Although surface chondrocytes play a key role in maintaining articular cartilage and delaying the pathogenesis of OA, whether they are regulated by growth factors and hormones is unknown. The role of the EGFR signaling pathway in regulating cartilage development and extracellular metabolic balance has been gradually recognized. At present, the role of the EGFR signaling pathway in rodent OA models is not clear. It is often affected by OA subtype, OA stage, age, and sex, among other factors, resulting in contradictory results [11, 13]. Huang et al. [28] found that trans-activation of the EGFR signaling pathway in human chondrocytes can enhance the expression of MMP13, which leads to cartilage destruction in joints. Our experiments showed similar results. Specifically, the expression of p-EGFR and MMP13 on the surface of knee cartilage on the DMM side of the mice was significantly higher than that on the Sham-operated side; the articular cartilage on the DMM side was also seriously injured. SHIN and other scholars have shown that inhibition of the EGFR signaling pathway by integrin α1β1 or erlotinib could inhibit articular cartilage injury and delay the progression of PTOA in female mice [12, 13]. Our experimental results showed that estrogen has a negative regulatory effect on the expression of the EGFR signaling pathway in articular cartilage. Specifically, estrogen can inhibit the over-activation and expression of the EGFR signaling pathway and reduce the destruction of articular cartilage. Thus, the hormone alleviates PTOA progression by inhibiting the EGFR signaling pathway in articular cartilage. However, the specific mechanisms of estrogen and the EGFR signal pathway in articular cartilage require further research.

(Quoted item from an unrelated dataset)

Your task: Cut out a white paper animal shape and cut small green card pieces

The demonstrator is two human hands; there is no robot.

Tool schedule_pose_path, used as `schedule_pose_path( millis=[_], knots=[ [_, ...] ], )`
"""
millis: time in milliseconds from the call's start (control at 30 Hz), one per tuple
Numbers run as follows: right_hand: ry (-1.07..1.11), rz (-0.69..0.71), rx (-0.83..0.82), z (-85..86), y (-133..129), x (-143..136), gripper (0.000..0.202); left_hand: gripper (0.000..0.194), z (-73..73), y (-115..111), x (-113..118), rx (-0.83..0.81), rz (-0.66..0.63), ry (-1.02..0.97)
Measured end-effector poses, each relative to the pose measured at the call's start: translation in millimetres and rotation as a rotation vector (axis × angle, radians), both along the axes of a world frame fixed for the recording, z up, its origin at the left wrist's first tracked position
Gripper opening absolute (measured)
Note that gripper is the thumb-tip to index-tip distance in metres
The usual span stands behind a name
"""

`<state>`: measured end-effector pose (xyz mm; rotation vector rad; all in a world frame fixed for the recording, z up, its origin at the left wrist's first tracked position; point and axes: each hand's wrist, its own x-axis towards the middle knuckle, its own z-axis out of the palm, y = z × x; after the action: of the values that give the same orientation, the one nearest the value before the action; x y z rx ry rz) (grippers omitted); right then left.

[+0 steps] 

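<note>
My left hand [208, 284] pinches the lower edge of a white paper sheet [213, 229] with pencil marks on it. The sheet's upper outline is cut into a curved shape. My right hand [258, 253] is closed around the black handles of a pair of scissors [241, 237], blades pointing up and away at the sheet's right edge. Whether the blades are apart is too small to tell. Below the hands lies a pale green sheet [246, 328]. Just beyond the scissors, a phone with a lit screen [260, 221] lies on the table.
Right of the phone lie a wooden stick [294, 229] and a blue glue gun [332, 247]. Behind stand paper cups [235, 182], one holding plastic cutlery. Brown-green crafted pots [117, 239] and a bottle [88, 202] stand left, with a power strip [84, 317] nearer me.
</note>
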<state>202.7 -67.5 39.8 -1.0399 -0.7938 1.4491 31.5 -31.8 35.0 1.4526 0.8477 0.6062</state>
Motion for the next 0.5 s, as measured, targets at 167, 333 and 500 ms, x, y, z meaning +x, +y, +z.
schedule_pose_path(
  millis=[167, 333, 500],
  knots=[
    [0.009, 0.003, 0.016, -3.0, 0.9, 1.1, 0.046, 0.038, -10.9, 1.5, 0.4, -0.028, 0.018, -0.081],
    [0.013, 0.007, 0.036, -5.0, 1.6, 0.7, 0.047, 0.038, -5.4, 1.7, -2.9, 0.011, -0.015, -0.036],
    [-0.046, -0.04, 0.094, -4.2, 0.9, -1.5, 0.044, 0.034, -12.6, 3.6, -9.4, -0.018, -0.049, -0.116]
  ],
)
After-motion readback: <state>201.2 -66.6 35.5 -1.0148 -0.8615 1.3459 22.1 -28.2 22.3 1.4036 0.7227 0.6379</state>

Weight gain is a known risk factor for OA [24]. Coggon et a.l [29] reported that subjects with overweight were 6.8 times more likely to develop knee OA than normal-weight controls. Griffin et al. [30] show that a high-fat diet induces osteoarthritic changes in the knee joint in proportion to fat gain in female mice. Our results showed that estrogen deficiency can lead to weight gain in mice, but a lack of correlation between body weight and the severity of PTOA was observed. This finding may indicate that weight gain is not the main factor aggravating the progression of PTOA in this model. Although DMM surgery has been widely used in studies of animal models of PTOA, it is not formed spontaneously and influenced to some extent by human factors. The factors affecting the experiment will be addressed in a follow-up study.

Conclusions

This study confirmed the regulatory effect of estrogen on PTOA. Estrogen can protect the articular cartilage by inhibiting the expression of MMP13 and reducing the apoptosis of chondrocytes in female. Our results demonstrate that estrogen can inhibit the activation and expression of the EGFR signaling pathway in articular cartilage in female, but not male mice. And we speculate that estrogen can inhibit the activation of cartilage EGFR signaling pathway by decreasing EGFR transcription in post-traumatic osteoarthritis progression. We will confirmed this speculation in subsequent study.As far as we know, there has been no previous study linking estrogen and EGFR signaling pathway in articular cartilage.The findings provide important clues for the prevention and treatment of PTOA. The specific mechanisms of estrogen and the EGFR signaling pathway in articular cartilage may be intensively studied in future in vitro and clinical experiments.